» Exercise
Set down the records below in full, exactly as they read.

Top of Data in this exercise

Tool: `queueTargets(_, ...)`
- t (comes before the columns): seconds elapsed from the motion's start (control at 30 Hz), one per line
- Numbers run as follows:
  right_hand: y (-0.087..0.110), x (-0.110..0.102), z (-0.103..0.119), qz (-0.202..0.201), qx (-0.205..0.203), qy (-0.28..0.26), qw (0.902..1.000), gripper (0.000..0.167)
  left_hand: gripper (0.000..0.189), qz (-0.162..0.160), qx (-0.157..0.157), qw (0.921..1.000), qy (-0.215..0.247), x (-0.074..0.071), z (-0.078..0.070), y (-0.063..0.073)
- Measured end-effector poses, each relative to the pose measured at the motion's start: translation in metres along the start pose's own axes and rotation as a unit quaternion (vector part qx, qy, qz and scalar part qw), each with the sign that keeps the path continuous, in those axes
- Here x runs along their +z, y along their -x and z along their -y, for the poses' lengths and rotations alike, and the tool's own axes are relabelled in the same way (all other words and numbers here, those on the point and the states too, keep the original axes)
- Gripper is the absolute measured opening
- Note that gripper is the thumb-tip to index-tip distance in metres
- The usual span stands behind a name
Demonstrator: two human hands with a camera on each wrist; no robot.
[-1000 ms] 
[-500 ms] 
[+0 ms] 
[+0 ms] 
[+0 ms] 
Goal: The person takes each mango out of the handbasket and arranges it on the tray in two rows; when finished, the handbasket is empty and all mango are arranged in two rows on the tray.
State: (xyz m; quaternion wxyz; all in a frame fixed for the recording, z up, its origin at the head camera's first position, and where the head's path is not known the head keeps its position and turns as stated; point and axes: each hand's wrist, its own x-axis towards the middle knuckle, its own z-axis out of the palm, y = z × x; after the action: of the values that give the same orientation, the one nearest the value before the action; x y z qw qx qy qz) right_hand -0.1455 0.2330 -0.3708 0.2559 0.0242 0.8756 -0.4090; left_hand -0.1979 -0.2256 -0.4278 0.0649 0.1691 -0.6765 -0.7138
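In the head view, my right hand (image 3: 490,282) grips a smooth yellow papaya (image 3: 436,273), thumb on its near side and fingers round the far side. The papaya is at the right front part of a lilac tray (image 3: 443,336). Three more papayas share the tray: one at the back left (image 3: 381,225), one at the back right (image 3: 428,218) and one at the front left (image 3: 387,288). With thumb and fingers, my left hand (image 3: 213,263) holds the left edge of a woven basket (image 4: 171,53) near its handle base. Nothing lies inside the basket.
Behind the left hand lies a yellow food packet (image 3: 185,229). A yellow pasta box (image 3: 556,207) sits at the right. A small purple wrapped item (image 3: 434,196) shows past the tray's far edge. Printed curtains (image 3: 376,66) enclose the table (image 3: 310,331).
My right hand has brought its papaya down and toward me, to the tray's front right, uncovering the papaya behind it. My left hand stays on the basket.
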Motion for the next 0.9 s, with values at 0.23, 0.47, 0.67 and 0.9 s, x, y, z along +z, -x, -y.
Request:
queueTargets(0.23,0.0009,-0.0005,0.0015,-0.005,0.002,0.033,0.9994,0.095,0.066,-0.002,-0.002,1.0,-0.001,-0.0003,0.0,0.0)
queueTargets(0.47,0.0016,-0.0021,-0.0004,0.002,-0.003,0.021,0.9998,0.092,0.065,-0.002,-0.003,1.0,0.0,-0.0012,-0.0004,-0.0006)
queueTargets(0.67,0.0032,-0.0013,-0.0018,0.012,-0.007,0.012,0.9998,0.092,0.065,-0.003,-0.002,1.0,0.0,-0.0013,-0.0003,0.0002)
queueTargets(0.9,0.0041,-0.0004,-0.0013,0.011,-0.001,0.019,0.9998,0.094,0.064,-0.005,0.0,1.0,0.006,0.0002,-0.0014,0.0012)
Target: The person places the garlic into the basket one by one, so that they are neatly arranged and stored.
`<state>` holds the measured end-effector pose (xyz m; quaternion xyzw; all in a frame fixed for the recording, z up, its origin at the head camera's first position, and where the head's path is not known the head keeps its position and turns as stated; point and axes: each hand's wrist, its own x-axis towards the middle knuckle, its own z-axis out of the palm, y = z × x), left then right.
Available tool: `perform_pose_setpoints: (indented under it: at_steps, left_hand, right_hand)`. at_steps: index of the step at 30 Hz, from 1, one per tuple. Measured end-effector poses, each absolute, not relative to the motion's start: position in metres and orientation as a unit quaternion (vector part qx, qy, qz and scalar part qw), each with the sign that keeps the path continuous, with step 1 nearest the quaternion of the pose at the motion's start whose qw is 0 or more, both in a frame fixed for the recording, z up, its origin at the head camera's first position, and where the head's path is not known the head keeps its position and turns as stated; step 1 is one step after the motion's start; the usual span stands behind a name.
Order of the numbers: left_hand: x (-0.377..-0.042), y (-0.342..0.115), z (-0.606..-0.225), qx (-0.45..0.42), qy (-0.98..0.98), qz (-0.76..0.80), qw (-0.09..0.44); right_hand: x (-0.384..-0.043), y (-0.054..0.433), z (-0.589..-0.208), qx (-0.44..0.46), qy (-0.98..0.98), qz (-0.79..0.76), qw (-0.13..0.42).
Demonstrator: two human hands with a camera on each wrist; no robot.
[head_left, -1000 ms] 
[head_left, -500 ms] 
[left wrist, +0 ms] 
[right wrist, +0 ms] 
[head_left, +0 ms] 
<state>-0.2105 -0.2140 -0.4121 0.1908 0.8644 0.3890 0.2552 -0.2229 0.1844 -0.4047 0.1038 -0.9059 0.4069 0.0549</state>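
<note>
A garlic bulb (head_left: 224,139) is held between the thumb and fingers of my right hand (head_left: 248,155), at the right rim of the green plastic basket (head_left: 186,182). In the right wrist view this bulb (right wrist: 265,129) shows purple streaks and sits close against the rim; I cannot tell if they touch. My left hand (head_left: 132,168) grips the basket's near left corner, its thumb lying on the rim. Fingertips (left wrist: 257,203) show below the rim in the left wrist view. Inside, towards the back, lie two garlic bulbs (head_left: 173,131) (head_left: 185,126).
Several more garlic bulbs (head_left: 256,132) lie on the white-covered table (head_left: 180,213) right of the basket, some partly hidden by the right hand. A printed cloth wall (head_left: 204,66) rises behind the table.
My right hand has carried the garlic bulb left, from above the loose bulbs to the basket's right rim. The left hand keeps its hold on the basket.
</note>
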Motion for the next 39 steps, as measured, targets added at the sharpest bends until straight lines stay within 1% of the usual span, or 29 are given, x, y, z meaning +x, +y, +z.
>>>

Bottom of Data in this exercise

» Worked solution
Tool: `queueTargets(_, ...)`
- t (comes before the columns): seconds elapsed from the motion's start (control at 30 Hz), one per line
- Numbers run as follows:
  right_hand: y (-0.087..0.110), x (-0.110..0.102), z (-0.103..0.119), qz (-0.202..0.201), qx (-0.205..0.203), qy (-0.28..0.26), qw (0.902..1.000), gripper (0.000..0.167)
  left_hand: gripper (0.000..0.189), qz (-0.162..0.160), qx (-0.157..0.157), qw (0.921..1.000), qy (-0.215..0.247), x (-0.074..0.071), z (-0.078..0.070), y (-0.063..0.073)
- Measured end-effector poses, each relative to the pose measured at the motion's start: translation in metres along the start pose's own axes and rotation as a unit quaternion (vector part qx, qy, qz and scalar part qw), each with the sign that keeps the path continuous, in those axes
- Here x runs along their +z, y along their -x and z along their -y, for the poses' lengths and rotations alike, and the tool's own axes are relabelled in the same way (all other words and numbers here, those on the point and the states too, keep the original axes)
- Gripper is the absolute measured opening
- Note that gripper is the thumb-tip to index-tip distance in metres
- The usual span stands behind a name
Demonstrator: two human hands with a camera on each wrist; no robot.
[-1000 ms] 
[-500 ms] 
[+0 ms] 
[+0 ms] 
[+0 ms] 
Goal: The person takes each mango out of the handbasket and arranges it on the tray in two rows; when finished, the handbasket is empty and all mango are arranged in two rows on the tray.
State: (xyz m; quaternion wxyz; all in a frame fixed for the recording, z up, its origin at the head camera's first position, and where the head's path is not known the head keeps its position and turns as stated; point and axes: each hand's wrist, its own x-axis towards the middle knuckle, its own z-axis out of the palm, y = z × x; after the action: of the values that give the same orientation, the one nearest the value before the action; x y z qw qx qy qz) right_hand -0.1455 0.2330 -0.3708 0.2559 0.0242 0.8756 -0.4090; left_hand -0.1979 -0.2256 -0.4278 0.0649 0.1691 -0.6765 -0.7138
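In the head view, my right hand (image 3: 490,282) grips a smooth yellow papaya (image 3: 436,273), thumb on its near side and fingers round the far side. The papaya is at the right front part of a lilac tray (image 3: 443,336). Three more papayas share the tray: one at the back left (image 3: 381,225), one at the back right (image 3: 428,218) and one at the front left (image 3: 387,288). With thumb and fingers, my left hand (image 3: 213,263) holds the left edge of a woven basket (image 4: 171,53) near its handle base. Nothing lies inside the basket.
Behind the left hand lies a yellow food packet (image 3: 185,229). A yellow pasta box (image 3: 556,207) sits at the right. A small purple wrapped item (image 3: 434,196) shows past the tray's far edge. Printed curtains (image 3: 376,66) enclose the table (image 3: 310,331).
My right hand has brought its papaya down and toward me, to the tray's front right, uncovering the papaya behind it. My left hand stays on the basket.
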Motion for the next 0.9 s, with values at 0.23, 0.47, 0.67 and 0.9 s, x, y, z along +z, -x, -y.
Request:
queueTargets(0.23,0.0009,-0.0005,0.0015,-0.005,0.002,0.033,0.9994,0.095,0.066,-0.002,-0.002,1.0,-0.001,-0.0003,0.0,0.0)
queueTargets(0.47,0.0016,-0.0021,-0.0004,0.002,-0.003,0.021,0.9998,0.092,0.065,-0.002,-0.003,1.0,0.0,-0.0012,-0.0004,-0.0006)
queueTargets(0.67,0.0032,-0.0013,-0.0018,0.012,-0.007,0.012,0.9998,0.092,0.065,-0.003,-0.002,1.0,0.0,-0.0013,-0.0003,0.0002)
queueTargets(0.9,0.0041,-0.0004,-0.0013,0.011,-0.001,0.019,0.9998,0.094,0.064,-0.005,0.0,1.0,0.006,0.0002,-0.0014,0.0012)
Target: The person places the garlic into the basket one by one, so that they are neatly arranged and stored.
`<state>` holds the measured end-effector pose (xyz m; quaternion xyzw; all in a frame fixed for the recording, z up, its origin at the head camera's first position, and where the head's path is not known the head keeps its position and turns as stated; point and axes: each hand's wrist, its own x-axis towards the middle knuckle, its own z-axis out of the palm, y = z × x), left then right.
Available tool: `perform_pose_setpoints: (indented under it: at_steps, left_hand, right_hand)`. at_steps: index of the step at 30 Hz, from 1, one per tuple. Measured end-effector poses, each absolute, not relative to the motion's start: position in metres and orientation as a unit quaternion (vector part qx, qy, qz and scalar part qw), each with the sign that keeps the path continuous, with step 1 nearest the quaternion of the pose at the motion's start whose qw is 0 or more, both in a frame fixed for the recording, z up, its origin at the head camera's first position, and where the head's path is not known the head keeps its position and turns as stated; step 1 is one step after the motion's start; the usual span stands behind a name.
Order of the numbers: left_hand: x (-0.377..-0.042), y (-0.342..0.115), z (-0.606..-0.225), qx (-0.45..0.42), qy (-0.98..0.98), qz (-0.76..0.80), qw (-0.09..0.44); right_hand: x (-0.384..-0.043), y (-0.054..0.433), z (-0.589..-0.208), qx (-0.44..0.46), qy (-0.98..0.98), qz (-0.79..0.76), qw (-0.13..0.42).
Demonstrator: two human hands with a camera on each wrist; no robot.
[head_left, -1000 ms] 
[head_left, -500 ms] 
[left wrist, +0 ms] 
[right wrist, +0 ms] 
[head_left, +0 ms] 
<state>-0.2105 -0.2140 -0.4121 0.1908 0.8644 0.3890 0.2552 -0.2229 0.1844 -0.4047 0.1038 -0.9059 0.4069 0.0549</state>
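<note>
A garlic bulb (head_left: 224,139) is held between the thumb and fingers of my right hand (head_left: 248,155), at the right rim of the green plastic basket (head_left: 186,182). In the right wrist view this bulb (right wrist: 265,129) shows purple streaks and sits close against the rim; I cannot tell if they touch. My left hand (head_left: 132,168) grips the basket's near left corner, its thumb lying on the rim. Fingertips (left wrist: 257,203) show below the rim in the left wrist view. Inside, towards the back, lie two garlic bulbs (head_left: 173,131) (head_left: 185,126).
Several more garlic bulbs (head_left: 256,132) lie on the white-covered table (head_left: 180,213) right of the basket, some partly hidden by the right hand. A printed cloth wall (head_left: 204,66) rises behind the table.
My right hand has carried the garlic bulb left, from above the loose bulbs to the basket's right rim. The left hand keeps its hold on the basket.
</note>
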Motion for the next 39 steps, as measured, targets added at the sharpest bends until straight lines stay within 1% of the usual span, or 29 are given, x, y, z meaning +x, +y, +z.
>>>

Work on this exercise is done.